Rinascente, lavoratori in bilico: vertice col ministero del Lavoro per evitare la chiusura

L'assessore comunale al Lavoro, Giovanna Marano: "E' emersa l'ipotesi che si esplorino le residue condizioni che possano far ancora dialogare le parti". Toni duri della Uiltucs: "Atteggiamento tracotante e arrogante di Fabbrica Immobiliare non può essere tollerato"

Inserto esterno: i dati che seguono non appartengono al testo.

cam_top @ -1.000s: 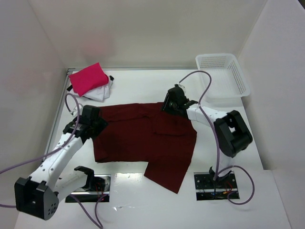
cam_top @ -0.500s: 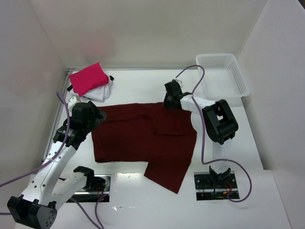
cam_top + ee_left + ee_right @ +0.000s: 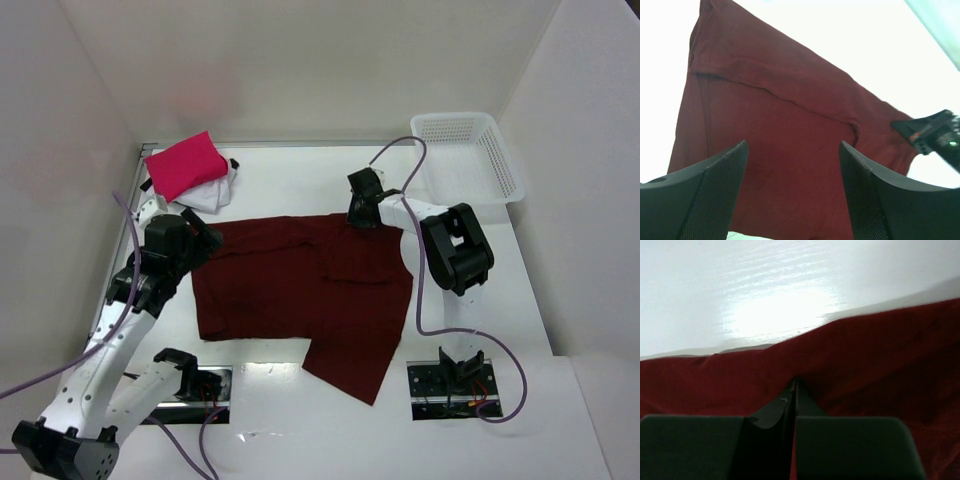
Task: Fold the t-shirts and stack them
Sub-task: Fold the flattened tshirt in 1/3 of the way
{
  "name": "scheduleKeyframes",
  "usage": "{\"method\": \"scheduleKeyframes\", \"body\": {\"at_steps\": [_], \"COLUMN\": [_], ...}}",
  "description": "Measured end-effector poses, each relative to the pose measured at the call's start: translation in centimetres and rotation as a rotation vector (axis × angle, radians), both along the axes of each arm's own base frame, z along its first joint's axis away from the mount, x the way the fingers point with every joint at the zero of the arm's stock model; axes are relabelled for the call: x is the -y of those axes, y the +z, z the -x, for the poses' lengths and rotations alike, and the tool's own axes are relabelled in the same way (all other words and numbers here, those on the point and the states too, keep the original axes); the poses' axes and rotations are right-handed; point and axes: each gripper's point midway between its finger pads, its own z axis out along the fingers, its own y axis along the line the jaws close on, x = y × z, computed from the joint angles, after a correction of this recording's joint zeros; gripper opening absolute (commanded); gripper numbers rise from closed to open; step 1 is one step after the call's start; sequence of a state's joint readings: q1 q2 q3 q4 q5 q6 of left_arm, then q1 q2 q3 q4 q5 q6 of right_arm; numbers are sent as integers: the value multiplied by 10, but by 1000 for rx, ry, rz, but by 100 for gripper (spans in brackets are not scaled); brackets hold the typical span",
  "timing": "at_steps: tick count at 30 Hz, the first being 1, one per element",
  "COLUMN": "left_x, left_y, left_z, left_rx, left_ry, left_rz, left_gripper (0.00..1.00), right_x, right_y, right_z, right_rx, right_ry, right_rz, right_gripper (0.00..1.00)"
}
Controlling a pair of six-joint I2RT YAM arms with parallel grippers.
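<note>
Left hand (image 3: 792, 155): fingers (image 3: 722, 167) spread wide, nothing between them. It hangs over the left edge of the maroon t-shirt (image 3: 300, 285). I can't tell whether the tips touch the cloth.

Right hand (image 3: 792, 390): fingers pressed together, pinching a small raised fold at the far edge of the maroon t-shirt, right where the cloth meets bare counter (image 3: 765, 280). From the top view that grip point is on the far hem, right of centre, with my right arm reaching in from the right.

Maroon t-shirt lies spread mostly flat mid-counter. One flap sticks out toward the near side at the lower right, and a seam or crease runs across the middle.

Pink-red t-shirt (image 3: 185, 163): folded to a small rectangle in the far-left corner, sitting on top of the white t-shirt (image 3: 212, 194), which is bunched and pokes out on its near-right side. Both are well apart from the maroon one.

White mesh basket (image 3: 500, 150): far-right corner, apart from both hands.
</note>
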State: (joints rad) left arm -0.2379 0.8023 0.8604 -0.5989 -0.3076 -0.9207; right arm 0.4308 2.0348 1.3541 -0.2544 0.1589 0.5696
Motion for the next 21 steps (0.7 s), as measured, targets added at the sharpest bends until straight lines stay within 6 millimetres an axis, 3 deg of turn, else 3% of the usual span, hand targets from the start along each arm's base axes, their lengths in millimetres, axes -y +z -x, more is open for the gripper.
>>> {"method": "scheduleKeyframes", "body": {"at_steps": [10, 21], "left_x": [2, 2], "left_y": [-6, 8], "left_z": [-3, -6], "left_rx": [-29, 4], "left_ry": [-21, -27], "left_rz": [-23, -23], "left_gripper": [85, 87], "right_x": [45, 46], "right_y": [0, 0], "right_z": [-23, -36], "right_rx": [-28, -51], "right_ry": [-66, -33], "right_rz": [-59, -27], "right_gripper": [0, 0]}}
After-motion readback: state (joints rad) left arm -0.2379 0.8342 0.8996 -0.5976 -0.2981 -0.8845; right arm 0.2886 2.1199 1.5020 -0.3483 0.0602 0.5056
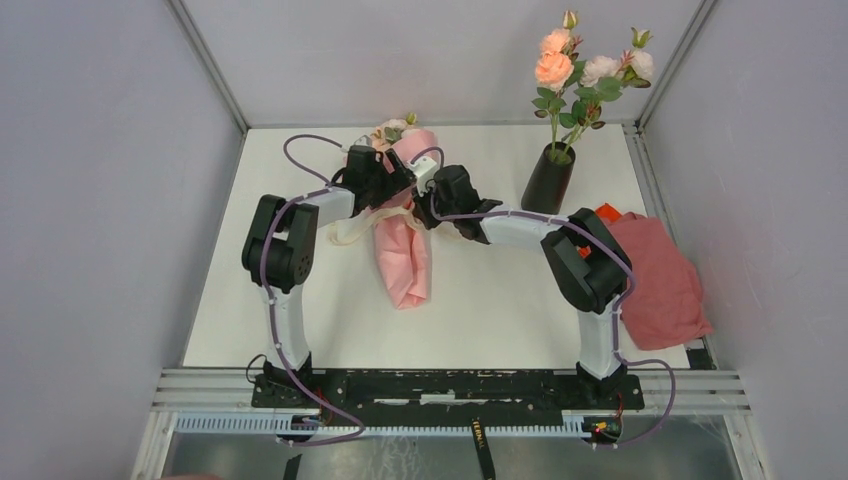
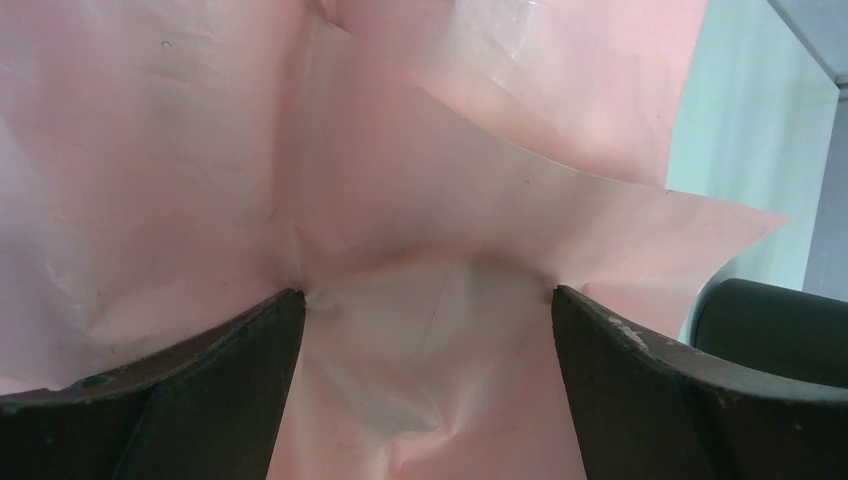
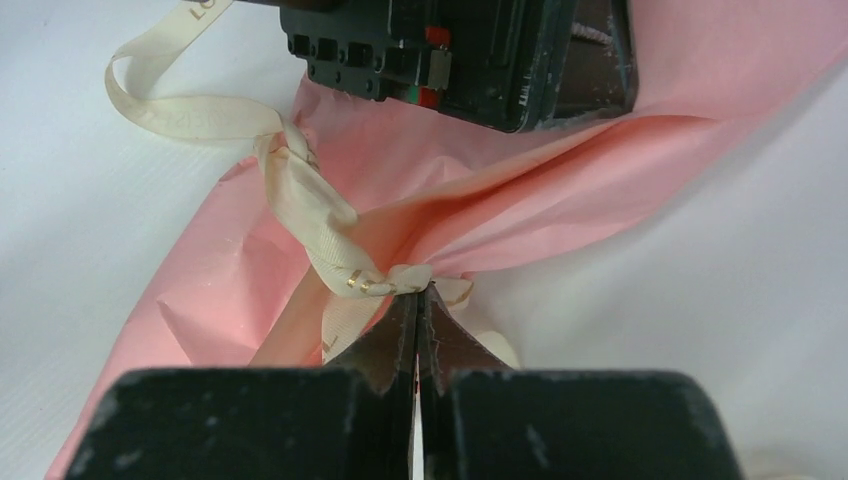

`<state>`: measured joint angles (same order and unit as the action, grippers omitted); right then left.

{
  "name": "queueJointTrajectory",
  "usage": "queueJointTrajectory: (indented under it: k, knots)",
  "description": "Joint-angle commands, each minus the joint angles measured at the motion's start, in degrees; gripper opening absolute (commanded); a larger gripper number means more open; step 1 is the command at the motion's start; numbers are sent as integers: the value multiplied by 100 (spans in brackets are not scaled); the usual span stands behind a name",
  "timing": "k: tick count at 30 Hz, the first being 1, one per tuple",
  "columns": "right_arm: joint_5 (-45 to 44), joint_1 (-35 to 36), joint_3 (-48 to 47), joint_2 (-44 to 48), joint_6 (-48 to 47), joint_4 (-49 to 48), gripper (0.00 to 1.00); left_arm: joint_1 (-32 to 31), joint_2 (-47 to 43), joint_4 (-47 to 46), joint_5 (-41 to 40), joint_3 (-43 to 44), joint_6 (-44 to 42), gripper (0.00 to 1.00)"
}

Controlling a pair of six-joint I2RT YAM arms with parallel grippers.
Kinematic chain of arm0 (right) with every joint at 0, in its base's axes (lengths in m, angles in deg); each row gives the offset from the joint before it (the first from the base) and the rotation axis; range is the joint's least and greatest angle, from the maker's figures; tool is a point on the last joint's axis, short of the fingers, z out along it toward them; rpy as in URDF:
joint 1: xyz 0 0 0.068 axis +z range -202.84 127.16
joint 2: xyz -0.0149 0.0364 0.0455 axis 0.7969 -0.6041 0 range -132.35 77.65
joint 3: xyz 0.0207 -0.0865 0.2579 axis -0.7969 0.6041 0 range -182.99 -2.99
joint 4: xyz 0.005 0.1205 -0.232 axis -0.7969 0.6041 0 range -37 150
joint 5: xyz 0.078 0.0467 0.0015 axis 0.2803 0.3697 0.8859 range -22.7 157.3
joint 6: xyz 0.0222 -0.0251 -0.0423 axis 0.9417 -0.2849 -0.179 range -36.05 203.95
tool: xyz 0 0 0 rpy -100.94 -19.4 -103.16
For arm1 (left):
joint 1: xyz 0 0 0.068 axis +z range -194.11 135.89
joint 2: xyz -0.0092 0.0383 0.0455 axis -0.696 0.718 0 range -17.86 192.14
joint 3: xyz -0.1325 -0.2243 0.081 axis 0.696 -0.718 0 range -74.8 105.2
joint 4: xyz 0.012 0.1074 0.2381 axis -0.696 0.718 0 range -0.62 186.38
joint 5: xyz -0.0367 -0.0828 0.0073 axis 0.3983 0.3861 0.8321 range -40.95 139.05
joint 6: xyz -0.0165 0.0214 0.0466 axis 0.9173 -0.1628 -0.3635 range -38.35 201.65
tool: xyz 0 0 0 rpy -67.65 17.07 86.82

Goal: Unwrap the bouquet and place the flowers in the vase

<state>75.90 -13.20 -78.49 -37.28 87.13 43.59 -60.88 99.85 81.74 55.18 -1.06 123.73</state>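
The table (image 1: 300,300) under me is flat, matte white and bare over most of its width. Plain grey walls (image 1: 100,150) close it in on the left, the right and the back, with metal strips running up the far corners. A slotted aluminium rail (image 1: 450,385) crosses the near edge, and both my bases are bolted to it.

The bouquet (image 1: 405,255) lies near the middle of the table. Its narrow end points toward me and its wide end lies toward the back wall, where a few small roses (image 1: 395,128) peek out. My left claw (image 2: 425,300) is spread wide over the pink wrapping paper (image 2: 430,190), which fills nearly all I see from that wrist. My right claw (image 3: 417,300) is pressed together, its tips pinching the cream ribbon (image 3: 300,195) where the paper gathers. A loose loop of the ribbon trails off over the white surface.

The black vase (image 1: 548,180) stands upright at the back right, well apart from the bouquet. The flowers (image 1: 585,70) in it, peach, pink and cream on leafy green stems, rise in front of the back wall. A darker pink-red cloth (image 1: 665,285) lies crumpled at the right edge of the table, with an orange piece (image 1: 607,212) at its far corner.
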Motion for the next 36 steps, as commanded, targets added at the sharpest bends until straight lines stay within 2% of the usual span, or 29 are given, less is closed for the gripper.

Si è tenuto oggi un incontro da remoto sulla vertenza relativa a La Rinascente, che dovrebbe chiudere i battenti a fine mese. Alla riunione, convocata dal ministero del Lavoro dai sottosegretari Steni Di Piazza e Francesca Puglisi, erano presenti tutti i soggetti coinvolti nel percorso che ha indotto la società a dichiarare la chiusura del punto vendita palermitano.

"La teleconferenza di stamattina - spiega l'assessore al Lavoro Giovanna Marano - era finalizzata a salvaguardare i livelli occupazionali e la presenza di un gruppo pregiato della grande distribuzione sul territorio palermitano. Dalla riunione è emersa l'ipotesi che si esplorino le residue condizioni che possano far ancora dialogare le parti, per giungere ad una soluzione che tuteli la permanenza di Rinascente e la conseguente occupazione".

"Esprimendo apprezzamento per l'impegno proficuo del ministero del Lavoro nella ricerca di una soluzione - aggiunge il sindaco Leoluca Orlando - auspico che entro la settimana in corso possa emergere una via d'uscita per garantire uno sbocco positivo alla vicenda".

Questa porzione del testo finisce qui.